Advancing Tensor Contraction Paths through Refined Standard Greedy Algorithm with Enhanced Cost Metric

  • Tensor conflicts crucial in various research areas, demanding optimal conflict sequences.
  • Novel method refines standard greedy algorithm with an enhanced cost metric for improved efficiency.
  • Previous methodologies include simulated annealing, genetic algorithms, and graph decomposition.
  • Refined algorithm surpasses state-of-the-art implementations, offering broader problem coverage.
  • Computation unfolds in three phases: Hadamard product, sequential contraction, and outer product.
  • Refined algorithm incorporates diverse cost metrics as parameters for better adaptability.
  • Two experiments conducted, focusing on solution quality and time-limited computation.
  • Findings demonstrate a balance between expediency and efficacy for practical scenarios.

Main AI News:

Tensor conflicts present a pivotal avenue for resolving issues across various research domains, spanning from model enumeration to quantum circuitry, graph theory, and machine intelligence. However, to streamline computational expenses, determining an optimal conflict sequence remains paramount. While the outcome of computing the matrix product sequence A×B×CA×B×C remains constant, the associated computational expenses vary contingent on matrix dimensions. Furthermore, the cost of contracting tensors within networks escalates with the proliferation of tensor quantities. The trajectory employed to identify tensors ripe for contraction significantly impacts computational efficiency.

Historically, endeavors have been directed towards delineating efficient Contraction Paths (CPs) for tensor hypernetworks. Prevailing methodologies encompass simulated annealing and genetic algorithms, exhibiting superior efficacy for modest networks compared to standard greedy approaches. Alternatively, graph decomposition, leveraging Line-Graph (LG) and Factor-Tree (FT) methodologies, offers another avenue. LG employs structured graph analysis to discern contraction sequences, while FT facilitates preprocessing to handle high-rank tensors. A third avenue merges reinforcement learning (RL) with Graph Neural Networks (GNNs), catering to real and synthetic quantum circuits.

A pioneering team has unveiled a novel technique for refining tensor contraction paths by refining the standard greedy algorithm with an enhanced cost metric. The conventional greedy algorithm (SGA) predicates pairwise contractions for each step, anchored in a rudimentary cost function contingent on input and output tensor sizes. In contrast, the proposed approach augments this by appraising additional facets, employing diverse cost metrics to accommodate a broader problem spectrum. This methodology surpasses state-of-the-art implementations like Optimized Einsum (opt_einsum), occasionally eclipsing methodologies such as hypergraph partitioning amalgamated with greedy techniques.

Researchers harnessed SGA within opt_einsum to efficiently compute CPs for substantial tensor quantities. The CP computation unfolds across three phases:

  • Hadamard product computation, entailing elementwise tensor multiplication.
  • Sequential tensor contraction until all indices are exhausted, with each step selecting the lowest cost pair.
  • Outer product computation, selecting pairs to minimize input size summation at each step.
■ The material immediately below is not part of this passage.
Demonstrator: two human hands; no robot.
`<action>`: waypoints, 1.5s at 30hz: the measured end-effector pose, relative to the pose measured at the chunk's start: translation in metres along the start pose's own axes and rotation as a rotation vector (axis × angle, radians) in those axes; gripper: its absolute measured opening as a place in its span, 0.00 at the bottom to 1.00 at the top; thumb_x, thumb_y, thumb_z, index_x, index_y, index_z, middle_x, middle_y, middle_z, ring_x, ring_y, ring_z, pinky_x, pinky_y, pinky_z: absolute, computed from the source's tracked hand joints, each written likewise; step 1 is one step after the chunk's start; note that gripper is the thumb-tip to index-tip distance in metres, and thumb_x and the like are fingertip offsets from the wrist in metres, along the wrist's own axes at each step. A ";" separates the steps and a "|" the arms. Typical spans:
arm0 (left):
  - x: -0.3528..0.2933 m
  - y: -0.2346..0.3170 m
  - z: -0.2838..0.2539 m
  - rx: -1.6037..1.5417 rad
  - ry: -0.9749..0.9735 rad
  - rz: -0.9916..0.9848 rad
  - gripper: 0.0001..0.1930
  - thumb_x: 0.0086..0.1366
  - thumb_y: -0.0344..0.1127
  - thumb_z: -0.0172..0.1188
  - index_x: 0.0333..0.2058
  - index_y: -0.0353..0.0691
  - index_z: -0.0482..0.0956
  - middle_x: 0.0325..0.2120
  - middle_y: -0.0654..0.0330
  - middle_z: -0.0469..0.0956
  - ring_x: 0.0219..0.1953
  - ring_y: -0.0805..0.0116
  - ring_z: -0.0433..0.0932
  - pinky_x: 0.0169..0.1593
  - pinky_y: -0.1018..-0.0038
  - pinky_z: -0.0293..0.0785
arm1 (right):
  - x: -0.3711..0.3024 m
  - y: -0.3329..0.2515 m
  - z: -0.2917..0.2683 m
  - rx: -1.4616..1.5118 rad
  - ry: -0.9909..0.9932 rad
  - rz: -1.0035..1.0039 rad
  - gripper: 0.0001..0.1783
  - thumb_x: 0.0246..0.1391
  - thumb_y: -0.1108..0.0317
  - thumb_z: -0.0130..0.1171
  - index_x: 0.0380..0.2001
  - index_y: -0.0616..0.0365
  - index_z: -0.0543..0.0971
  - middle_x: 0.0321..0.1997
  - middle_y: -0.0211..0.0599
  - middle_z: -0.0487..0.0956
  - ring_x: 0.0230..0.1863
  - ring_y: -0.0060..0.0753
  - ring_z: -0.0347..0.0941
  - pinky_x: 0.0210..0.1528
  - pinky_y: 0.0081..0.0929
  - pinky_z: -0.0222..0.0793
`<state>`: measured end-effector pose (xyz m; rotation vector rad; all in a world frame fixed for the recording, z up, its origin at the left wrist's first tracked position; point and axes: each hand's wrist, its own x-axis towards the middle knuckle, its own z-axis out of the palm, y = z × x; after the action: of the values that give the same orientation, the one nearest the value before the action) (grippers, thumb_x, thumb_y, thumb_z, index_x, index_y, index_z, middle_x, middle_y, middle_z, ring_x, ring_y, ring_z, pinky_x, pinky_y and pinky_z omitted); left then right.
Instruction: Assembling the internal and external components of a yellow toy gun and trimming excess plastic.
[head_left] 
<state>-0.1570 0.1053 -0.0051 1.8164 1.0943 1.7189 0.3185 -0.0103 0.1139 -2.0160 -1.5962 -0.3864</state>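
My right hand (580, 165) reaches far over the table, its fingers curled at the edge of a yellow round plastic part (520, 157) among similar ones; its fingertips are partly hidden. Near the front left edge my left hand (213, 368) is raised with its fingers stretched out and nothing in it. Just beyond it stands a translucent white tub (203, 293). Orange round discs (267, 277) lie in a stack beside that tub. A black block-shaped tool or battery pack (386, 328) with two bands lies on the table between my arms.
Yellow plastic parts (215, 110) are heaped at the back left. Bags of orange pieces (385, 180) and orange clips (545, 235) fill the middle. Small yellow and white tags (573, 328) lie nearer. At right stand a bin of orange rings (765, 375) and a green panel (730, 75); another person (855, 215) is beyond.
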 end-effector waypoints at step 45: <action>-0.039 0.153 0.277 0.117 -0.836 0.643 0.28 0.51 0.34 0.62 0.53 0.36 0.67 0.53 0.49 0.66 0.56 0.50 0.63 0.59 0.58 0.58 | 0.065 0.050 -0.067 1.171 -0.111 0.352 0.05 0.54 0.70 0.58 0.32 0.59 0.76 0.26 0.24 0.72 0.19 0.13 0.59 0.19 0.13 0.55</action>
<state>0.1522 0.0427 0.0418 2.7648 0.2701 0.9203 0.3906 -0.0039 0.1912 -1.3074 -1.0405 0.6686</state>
Moreover, the refined greedy algorithm incorporates cost metrics as parameters, diverging from SGA’s singular cost function. During runtime, distinct cost functions are deployed, with the most fitting one selected to generate subsequent CPs.

To gauge efficacy, CPs for ten scenarios are computed utilizing a multi-cost-function approach, juxtaposed against various algorithms, with flops serving as a yardstick. Two experiments were conducted: firstly, 128 paths computed per algorithm per scenario, focusing on solution quality sans time constraints; secondly, time-limited computation of 1 second, prioritizing a balance between expediency and efficacy for practical scenarios.


The refinement of tensor contraction paths through an enhanced greedy algorithm signifies a leap forward in computational efficiency across diverse research domains. This innovation not only outperforms existing methodologies but also showcases a strategic balance between solution quality and time constraints, poised to revolutionize practical applications in the market. Businesses leveraging such advancements stand to gain a competitive edge in accelerating problem-solving capabilities and driving innovation.